## [ABOUT THIS TASK]
Quote all of the data exactly as given. Skip every picture it contains.

## [STORED DATA]
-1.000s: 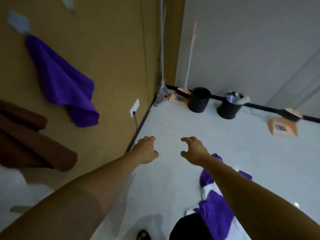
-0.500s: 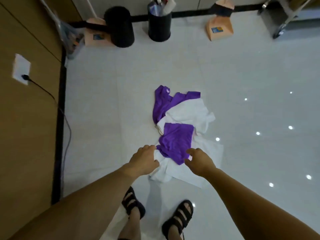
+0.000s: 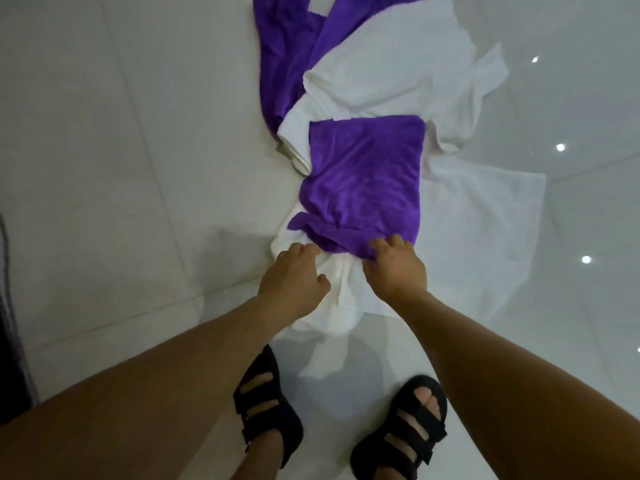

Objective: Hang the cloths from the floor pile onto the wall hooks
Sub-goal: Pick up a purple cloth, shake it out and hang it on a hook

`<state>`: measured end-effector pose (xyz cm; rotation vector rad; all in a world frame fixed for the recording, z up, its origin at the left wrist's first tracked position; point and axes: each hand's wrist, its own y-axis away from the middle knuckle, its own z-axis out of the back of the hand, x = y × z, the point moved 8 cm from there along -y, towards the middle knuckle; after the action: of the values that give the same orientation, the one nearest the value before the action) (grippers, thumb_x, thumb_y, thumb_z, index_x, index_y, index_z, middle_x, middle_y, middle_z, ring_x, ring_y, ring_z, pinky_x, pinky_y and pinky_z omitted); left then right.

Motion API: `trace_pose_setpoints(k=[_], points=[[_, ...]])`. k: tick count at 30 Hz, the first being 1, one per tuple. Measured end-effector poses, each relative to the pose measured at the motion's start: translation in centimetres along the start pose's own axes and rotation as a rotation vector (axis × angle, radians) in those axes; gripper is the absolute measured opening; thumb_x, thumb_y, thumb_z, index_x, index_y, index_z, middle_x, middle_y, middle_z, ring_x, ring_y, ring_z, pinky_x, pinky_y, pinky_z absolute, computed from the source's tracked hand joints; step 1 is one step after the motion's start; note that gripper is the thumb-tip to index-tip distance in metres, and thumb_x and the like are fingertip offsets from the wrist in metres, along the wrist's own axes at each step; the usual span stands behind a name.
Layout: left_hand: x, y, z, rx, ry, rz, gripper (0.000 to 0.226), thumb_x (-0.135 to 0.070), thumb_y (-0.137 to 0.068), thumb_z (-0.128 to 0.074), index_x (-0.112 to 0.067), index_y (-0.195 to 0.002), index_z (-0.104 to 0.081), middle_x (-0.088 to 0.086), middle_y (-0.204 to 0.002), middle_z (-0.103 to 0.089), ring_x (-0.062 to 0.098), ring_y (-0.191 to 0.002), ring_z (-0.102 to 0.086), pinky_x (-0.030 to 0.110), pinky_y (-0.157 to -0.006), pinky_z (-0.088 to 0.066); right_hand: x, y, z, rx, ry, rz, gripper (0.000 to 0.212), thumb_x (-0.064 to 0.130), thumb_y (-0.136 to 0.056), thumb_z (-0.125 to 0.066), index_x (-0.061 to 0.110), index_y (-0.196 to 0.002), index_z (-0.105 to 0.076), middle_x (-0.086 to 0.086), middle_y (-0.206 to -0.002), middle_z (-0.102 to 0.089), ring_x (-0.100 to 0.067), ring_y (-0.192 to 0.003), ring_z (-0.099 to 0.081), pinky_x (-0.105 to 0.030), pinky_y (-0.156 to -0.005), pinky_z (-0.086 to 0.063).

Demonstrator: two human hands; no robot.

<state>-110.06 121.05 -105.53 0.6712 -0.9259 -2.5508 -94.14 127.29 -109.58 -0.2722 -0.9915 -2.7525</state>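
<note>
A pile of cloths lies on the white tiled floor. On top is a folded purple cloth (image 3: 363, 181), over white cloths (image 3: 391, 74) that spread right and toward me. A second purple cloth (image 3: 284, 53) sticks out at the far left of the pile. My right hand (image 3: 394, 268) has its fingers curled over the near edge of the folded purple cloth and pinches it. My left hand (image 3: 294, 278) touches the pile at that cloth's near left corner, with its thumb apart from its fingers. No wall hooks are in view.
My two feet in black sandals (image 3: 266, 407) stand just in front of the pile. A dark baseboard strip (image 3: 10, 341) runs along the left edge. Glossy floor tiles (image 3: 104, 168) with light reflections surround the pile.
The view has swung from the wall with hung cloths down to the floor pile and come much closer. Both hands have dropped onto the near edge of the folded purple cloth.
</note>
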Motion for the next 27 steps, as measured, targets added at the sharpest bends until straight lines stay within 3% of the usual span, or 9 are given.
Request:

## [EXERCISE OUTPUT]
-1.000s: 
-0.500s: 
+0.000s: 

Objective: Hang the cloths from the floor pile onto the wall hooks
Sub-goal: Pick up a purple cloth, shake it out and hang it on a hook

`<state>`: measured end-effector pose (xyz cm; rotation vector rad; all in a world frame fixed for the recording, z up, its origin at the left wrist's first tracked position; point and axes: each hand's wrist, its own y-axis away from the middle knuckle, its own z-axis out of the back of the hand, x = y × z, the point moved 8 cm from there along -y, towards the middle knuckle; after the action: of the values that give the same orientation, the one nearest the value before the action) (grippers, thumb_x, thumb_y, thumb_z, index_x, index_y, index_z, middle_x, middle_y, middle_z, ring_x, ring_y, ring_z, pinky_x, pinky_y and pinky_z omitted); left then right.

Motion API: `trace_pose_setpoints(k=[_], points=[[_, ...]])`. k: tick count at 30 Hz, the first being 1, one per tuple. Measured end-effector poses, each relative to the pose measured at the motion's start: translation in centimetres along the start pose's own axes and rotation as a rotation vector (axis × angle, radians) in those axes; gripper is the absolute measured opening; thumb_x, thumb_y, thumb_z, index_x, index_y, index_z, middle_x, middle_y, middle_z, ring_x, ring_y, ring_z, pinky_x, pinky_y, pinky_z absolute, computed from the source's tracked hand joints; step 1 is one step after the motion's start; note that gripper is the thumb-tip to index-tip distance in metres, and thumb_x and the like are fingertip offsets from the wrist in metres, along the wrist's own axes at each step; the usual span stands behind a name.
Layout: left_hand: x, y, z, rx, ry, rz, gripper (0.000 to 0.226), thumb_x (-0.135 to 0.070), thumb_y (-0.137 to 0.068), thumb_z (-0.128 to 0.074), index_x (-0.112 to 0.067), index_y (-0.195 to 0.002), index_z (-0.104 to 0.081), middle_x (-0.088 to 0.086), middle_y (-0.204 to 0.002), middle_z (-0.103 to 0.089), ring_x (-0.062 to 0.098), ring_y (-0.191 to 0.002), ring_z (-0.102 to 0.086), pinky_x (-0.030 to 0.110), pinky_y (-0.157 to -0.006), pinky_z (-0.088 to 0.066); right_hand: x, y, z, rx, ry, rz, gripper (0.000 to 0.212), thumb_x (-0.064 to 0.130), thumb_y (-0.136 to 0.056), thumb_z (-0.125 to 0.066), index_x (-0.061 to 0.110), index_y (-0.196 to 0.002), index_z (-0.105 to 0.076), middle_x (-0.086 to 0.086), middle_y (-0.206 to -0.002), middle_z (-0.102 to 0.089), ring_x (-0.100 to 0.067), ring_y (-0.192 to 0.003), ring_z (-0.099 to 0.081), pinky_x (-0.105 to 0.030), pinky_y (-0.156 to -0.005), pinky_z (-0.086 to 0.063).

Demonstrator: two human hands; no robot.

<state>-110.06 121.05 -105.53 0.6712 -0.9259 -2.5508 -94.14 127.29 -109.58 -0.2722 -0.9915 -2.7525</state>
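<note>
A pile of cloths lies on the white tiled floor. On top is a folded purple cloth (image 3: 363, 181), over white cloths (image 3: 391, 74) that spread right and toward me. A second purple cloth (image 3: 284, 53) sticks out at the far left of the pile. My right hand (image 3: 394, 268) has its fingers curled over the near edge of the folded purple cloth and pinches it. My left hand (image 3: 294, 278) touches the pile at that cloth's near left corner, with its thumb apart from its fingers. No wall hooks are in view.
My two feet in black sandals (image 3: 266, 407) stand just in front of the pile. A dark baseboard strip (image 3: 10, 341) runs along the left edge. Glossy floor tiles (image 3: 104, 168) with light reflections surround the pile.
The view has swung from the wall with hung cloths down to the floor pile and come much closer. Both hands have dropped onto the near edge of the folded purple cloth.
</note>
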Motion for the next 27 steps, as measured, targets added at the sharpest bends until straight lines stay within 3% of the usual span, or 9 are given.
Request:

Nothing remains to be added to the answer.